WORK INSTRUCTIONS: Find how many lines of the listing include the string "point", and report only that figure.

DATA:
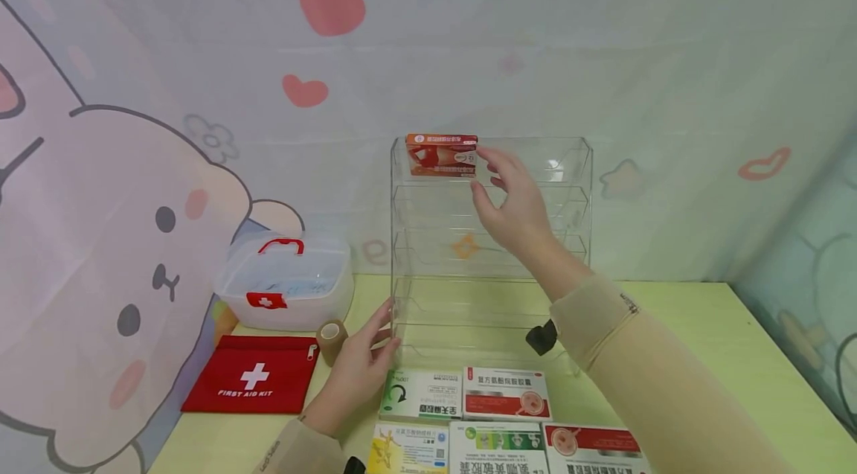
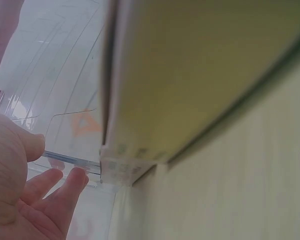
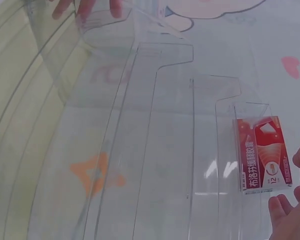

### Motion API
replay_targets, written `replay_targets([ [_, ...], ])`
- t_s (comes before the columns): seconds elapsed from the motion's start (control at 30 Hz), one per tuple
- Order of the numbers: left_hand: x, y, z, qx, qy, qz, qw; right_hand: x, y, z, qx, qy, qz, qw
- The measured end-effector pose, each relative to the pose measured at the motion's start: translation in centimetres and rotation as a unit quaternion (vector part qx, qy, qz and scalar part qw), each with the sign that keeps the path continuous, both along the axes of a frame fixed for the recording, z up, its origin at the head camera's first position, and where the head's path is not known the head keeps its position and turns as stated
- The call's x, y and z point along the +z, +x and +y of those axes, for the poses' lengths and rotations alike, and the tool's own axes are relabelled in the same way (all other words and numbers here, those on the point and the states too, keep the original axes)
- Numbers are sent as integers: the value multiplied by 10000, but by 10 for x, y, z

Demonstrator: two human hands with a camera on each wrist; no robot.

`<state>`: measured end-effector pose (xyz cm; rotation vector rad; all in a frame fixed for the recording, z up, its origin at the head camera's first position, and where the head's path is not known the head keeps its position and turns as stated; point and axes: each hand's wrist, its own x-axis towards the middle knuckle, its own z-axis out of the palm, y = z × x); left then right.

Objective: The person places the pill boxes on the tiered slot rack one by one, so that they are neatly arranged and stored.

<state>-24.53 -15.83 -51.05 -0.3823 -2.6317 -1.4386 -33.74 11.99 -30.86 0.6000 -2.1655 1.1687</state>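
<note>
A clear acrylic tiered rack (image 1: 492,327) stands upright on the table. In its top tier, at the left end, sits a red medicine box (image 1: 442,156), also seen in the right wrist view behind the clear lip. My right hand (image 1: 514,205) is at the box's right end, thumb and fingers spread, holding nothing; a small gap shows in the right wrist view. Low on the rack's left side, my left hand (image 1: 358,370) holds the side edge, thumb on one face and fingers (image 2: 72,182) on the other.
Several medicine boxes, among them a green-and-white box (image 1: 422,394) and a yellow-and-white box (image 1: 408,448), lie before the rack. Left of it are a tan tape roll (image 1: 331,340), a red first aid pouch (image 1: 251,377) and a clear lidded case (image 1: 288,303). A printed cloth hangs behind.
</note>
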Motion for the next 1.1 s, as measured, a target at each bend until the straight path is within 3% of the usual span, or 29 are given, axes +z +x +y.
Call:
replay_targets([
  [0.23,2,0,-1,-1,46,22,10000,-7,16,12,54,-60,-41,10000],
  [0.5,2,-1,0,45,7,38,10000,-26,35,33,333,-424,-180,9984],
  [0.77,1,-1,2,43,0,-36,10000,-58,68,65,262,-184,-357,9989],
  [1.1,4,-2,3,69,-14,-136,9999,-109,107,111,-244,197,-417,9986],
])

RESPONSE AREA: 2